We kept the door open so others could just step in if they wanted. This wasn't the time for closed doors.
*****
Most of NYU's downtown dorms were evacuated, their students forced to room with friends and relatives. Many, many were forced into our Athletic Center with nothing to sleep on but gymnastic mats. I went there in the afternoon to see what I could do. Several hundred were already there, many in chairs gathered around a radio, a few curled up on the mats trying to sleep away the waking nightmare. The caterers of NYU began setting up a full buffet. The Housing office had provided blankets. It was going to be a long night.
*****
Mayor Guiliani ordered the city virtually shutdown today from 14th St. on south which meant that my particular dorm was the cut-off point for the city. At the ends of my block at the corners, local and state police had set up roadblocks and checked ID's of anyone who wanted to go further downtown. Meanwhile all the tunnels and most of the bridges were closed. F-16's and helicopters circled the island. It like I was living within Fortress Manhattan.
*****
We haven't had school since the attacks and probably won't have any for the rest of the week. Meanwhile, students trying to figure out what to do with themselves filled the streets, now empty of traffic.
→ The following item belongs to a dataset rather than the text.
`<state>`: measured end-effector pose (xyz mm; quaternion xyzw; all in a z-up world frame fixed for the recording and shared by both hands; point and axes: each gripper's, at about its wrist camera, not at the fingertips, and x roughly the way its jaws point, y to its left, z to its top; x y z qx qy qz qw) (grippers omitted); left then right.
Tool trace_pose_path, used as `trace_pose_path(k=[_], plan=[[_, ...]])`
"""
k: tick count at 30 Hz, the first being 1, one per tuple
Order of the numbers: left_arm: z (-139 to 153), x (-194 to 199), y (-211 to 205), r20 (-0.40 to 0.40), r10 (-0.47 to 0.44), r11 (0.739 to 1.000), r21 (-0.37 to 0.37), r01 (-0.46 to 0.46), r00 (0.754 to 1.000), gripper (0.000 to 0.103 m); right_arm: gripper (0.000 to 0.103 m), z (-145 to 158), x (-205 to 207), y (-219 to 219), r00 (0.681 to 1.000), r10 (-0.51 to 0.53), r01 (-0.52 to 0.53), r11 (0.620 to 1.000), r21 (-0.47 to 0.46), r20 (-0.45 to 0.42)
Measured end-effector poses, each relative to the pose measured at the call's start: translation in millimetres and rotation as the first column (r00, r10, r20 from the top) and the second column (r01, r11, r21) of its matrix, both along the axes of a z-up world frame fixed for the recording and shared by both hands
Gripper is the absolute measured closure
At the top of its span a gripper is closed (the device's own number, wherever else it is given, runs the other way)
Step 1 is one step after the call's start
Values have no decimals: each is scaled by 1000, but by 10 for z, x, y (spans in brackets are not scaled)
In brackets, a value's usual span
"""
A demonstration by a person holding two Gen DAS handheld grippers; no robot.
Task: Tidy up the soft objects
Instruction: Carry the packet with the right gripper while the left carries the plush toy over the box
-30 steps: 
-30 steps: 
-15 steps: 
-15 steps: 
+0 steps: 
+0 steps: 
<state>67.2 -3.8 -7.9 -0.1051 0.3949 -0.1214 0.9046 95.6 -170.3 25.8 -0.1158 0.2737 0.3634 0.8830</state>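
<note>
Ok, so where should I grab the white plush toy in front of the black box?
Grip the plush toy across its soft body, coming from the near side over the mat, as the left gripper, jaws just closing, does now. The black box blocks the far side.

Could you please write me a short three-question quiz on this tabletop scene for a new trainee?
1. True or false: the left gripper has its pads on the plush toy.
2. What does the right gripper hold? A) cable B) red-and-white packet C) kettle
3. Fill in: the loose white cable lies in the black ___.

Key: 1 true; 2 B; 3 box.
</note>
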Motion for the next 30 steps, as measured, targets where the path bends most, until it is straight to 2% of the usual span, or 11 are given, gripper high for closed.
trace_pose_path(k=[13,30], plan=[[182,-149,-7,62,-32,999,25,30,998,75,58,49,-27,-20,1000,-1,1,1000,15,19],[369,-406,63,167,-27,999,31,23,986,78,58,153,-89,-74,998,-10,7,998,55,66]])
Many attended the candlelight vigil at Washington Square at the heart of NYU's campus. Many couldn't go due to the blockade and thus set up their own vigil at Union Square virtually outside my door.
Grenwhich Village has this mystique of sorts. Its supposed to be home to the last vestiges of Bohemian urban life: idealist writers, artists and intellectuals. They came out to Union Square, wielding the full might of their powers and talents. One strund a luandry line from one light pole to anoither and then taped hung his art up. A few sat on the steps and played guitars, doing song as varied as "Imagine" to "Secret-Agent-Man." Dozens upon dozens formed a dense halo around them, transfixed, wanting to hear something vibrant, something that didn't come from the mouths of just another grim faced news anchor. The place was buzzing and alive, desperately alive.
Someone had erected a paper-mache candle at the heart of the Square's front plaza, fashioning some fencing into the shape of a flickering flame and putting it on top. Over the hours, people would come by and place their own candles at its base, touching it as if by doing so they could claim some comfort.
Paper was taped down, covering nearly every inch of the plaza's stonework. Words of reflection, of anger, of peace--words in Chinese, Hebrew, Arabic, Russian--words written by little kids with crayons--words like tears and flowers were laid down on these sheets and transformed the Square into a living document of grief. I treaded carefully between the sheets, trying not to step on a single stroke or drawing.
I came to some posterboard. On it was a crude drawing of the towers rendered in blue magic marker. Above them were two open hands. Below, some words: "Now to the sky, you are welcomed." I walked away and cried.
*****
I returned home, stepped into the elevator and hit 7. On the back wall was a sign: "Winds have Turned Uptown. Close All Windows." The ashes of the World Trade Center were being blown across the city.